WSPC handle different types of input:

1. Input directory with genome *.tab and\or *.txt files:

   *.tab file - Public genomes on PATRIC database are available through a genomes directory. Each genome directory includes a
   .features.tab file, which provides all genomic features and related information in tab-delimited format, including
   PGFams information.
   For features.tab file example, look at the file:
    https://github.com/shakedna1/wspc_rep/blob/main/Data/Bacpacs/patric_files/1041522.28.PATRIC.features.tab

    *.txt file - Output file of the PATRIC annotation service for new genome.

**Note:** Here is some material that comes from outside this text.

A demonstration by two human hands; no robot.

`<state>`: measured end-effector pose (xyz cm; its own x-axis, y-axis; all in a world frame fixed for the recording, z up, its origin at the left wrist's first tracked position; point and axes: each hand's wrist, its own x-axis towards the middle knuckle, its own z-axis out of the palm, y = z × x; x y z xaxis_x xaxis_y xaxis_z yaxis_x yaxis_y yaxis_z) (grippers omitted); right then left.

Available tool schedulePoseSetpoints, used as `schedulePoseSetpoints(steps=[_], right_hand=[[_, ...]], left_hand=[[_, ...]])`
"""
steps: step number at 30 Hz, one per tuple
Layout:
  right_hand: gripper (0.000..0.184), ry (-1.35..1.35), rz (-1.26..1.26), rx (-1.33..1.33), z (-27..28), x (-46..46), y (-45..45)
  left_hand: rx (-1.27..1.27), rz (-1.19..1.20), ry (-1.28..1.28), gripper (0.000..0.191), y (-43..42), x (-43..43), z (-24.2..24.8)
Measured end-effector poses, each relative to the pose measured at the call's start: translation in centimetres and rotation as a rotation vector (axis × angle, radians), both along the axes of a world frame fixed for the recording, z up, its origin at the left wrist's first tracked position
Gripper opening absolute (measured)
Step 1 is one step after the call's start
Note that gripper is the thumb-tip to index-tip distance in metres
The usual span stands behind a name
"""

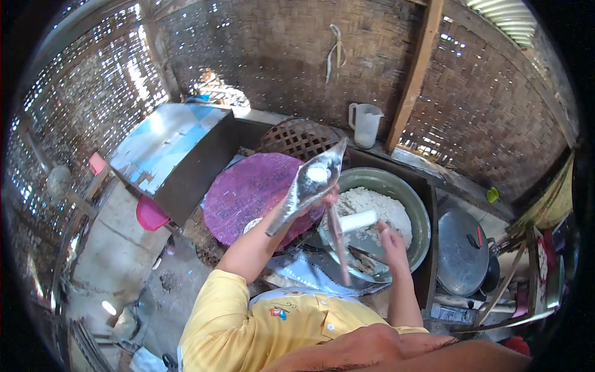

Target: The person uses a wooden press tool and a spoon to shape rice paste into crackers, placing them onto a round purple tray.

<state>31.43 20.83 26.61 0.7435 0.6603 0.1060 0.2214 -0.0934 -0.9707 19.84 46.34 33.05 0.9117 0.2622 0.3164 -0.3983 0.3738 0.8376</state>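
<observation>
My left hand is raised at the near left rim of a large green basin, gripping a clear plastic bag with a little white stuff inside. A long brownish strip hangs below this hand; its material is unclear. In the basin lies a heap of white crumbly, flour-like material. A white cylinder shows over the heap, its left end hidden behind the strip. Close to its right end are the fingertips of my right hand; whether they touch it is unclear. Dark, thin pieces show below, partly hidden.
A purple round cover lies left of the basin, before a woven bamboo basket. Behind stands a plastic measuring jug. A lidded metal pan is at right. A blue-and-white topped box stands at left.
</observation>
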Motion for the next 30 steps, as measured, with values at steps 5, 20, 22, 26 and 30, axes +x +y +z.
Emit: schedulePoseSetpoints(steps=[5,20,22,26,30], right_hand=[[0.077,1.370,0.492,0.333,6.5,-9.5,5.1],[0.083,-0.135,0.447,0.377,12.8,-9.3,8.5],[0.080,-0.497,0.455,0.281,14.2,-10.0,8.8],[0.073,-1.133,0.457,0.171,16.6,-13.4,9.8],[0.072,-1.169,0.468,0.113,17.2,-15.0,11.1]], left_hand=[[-0.018,-0.077,-0.316,0.039,-2.2,-2.4,2.8],[1.260,0.429,0.295,0.055,0.3,-13.0,3.2],[1.356,0.572,0.204,0.045,1.0,-13.3,3.5],[1.264,0.487,0.076,0.037,3.1,-13.1,3.3],[1.148,0.500,-0.114,0.038,3.5,-13.3,4.1]])
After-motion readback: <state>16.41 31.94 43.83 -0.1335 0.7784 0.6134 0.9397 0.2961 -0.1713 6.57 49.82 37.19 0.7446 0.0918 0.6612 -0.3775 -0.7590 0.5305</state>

For more detailes on the file and the
    annotation service, see explanation at the section:
     "Obtain PATRIC Global Protein Families (PGFams) annotations for new sequenced genome" below.

2. Merged input *.fasta file:
   A merged file in a fasta format that contains concatenation of the PGFams information, which can be extracted from
   a *.tab file using the field: pgfam_id and from a *.txt file using the fiels: "pgfam".

   For the merged file exact format, look at the file: https://github.com/shakedna1/wspc_rep/blob/main/Data/train_genomes.fasta

    Example of the fasta file content:
    ```
    >1346.123
    PGF_10048015
    PGF_00062045
    PGF_00409415
    PGF_00766022
    PGF_02011026
    X
    X
    X
    PGF_07480521
    PGF_01162199
    PGF_03475877
    PGF_00876106
    PGF_06473395
    PGF_06429692
    PGF_00007012
    PGF_04788810
    ```
    * 1346.123 - genome name, the lines below the genome name represent the genome sequence of PGFam annotations. X represents a missing/un-annotated gene.
    
    > Note that any protein family annotation IDs can be used, e.g., COGs, eggNOGs etc.



### Obtain PATRIC Global Protein Families (PGFams) annotations for a newly sequenced genome:

PATRIC Provides Global Protein Families (PGFams) annotations service for new genomes.
In order to generate PGFams annotations file for a new sequenced genome:

1. Use PATRIC's Genome Annotation Service: https://patricbrc.org/app/Annotation.

    For detailed instructions, Follow the instructions under the PATRIC genome annotations service documentation:
    https://docs.patricbrc.org/user_guides/services/genome_annotation_service.html

2. Download the resulting "Taxonomy name + label".txt file (click on view, then download. "Taxonomy name + label" is the genome name).

3. If you wish to create a merged *.fasta file for number of genomes, the column "pgfam" will be used for pgfam extraction.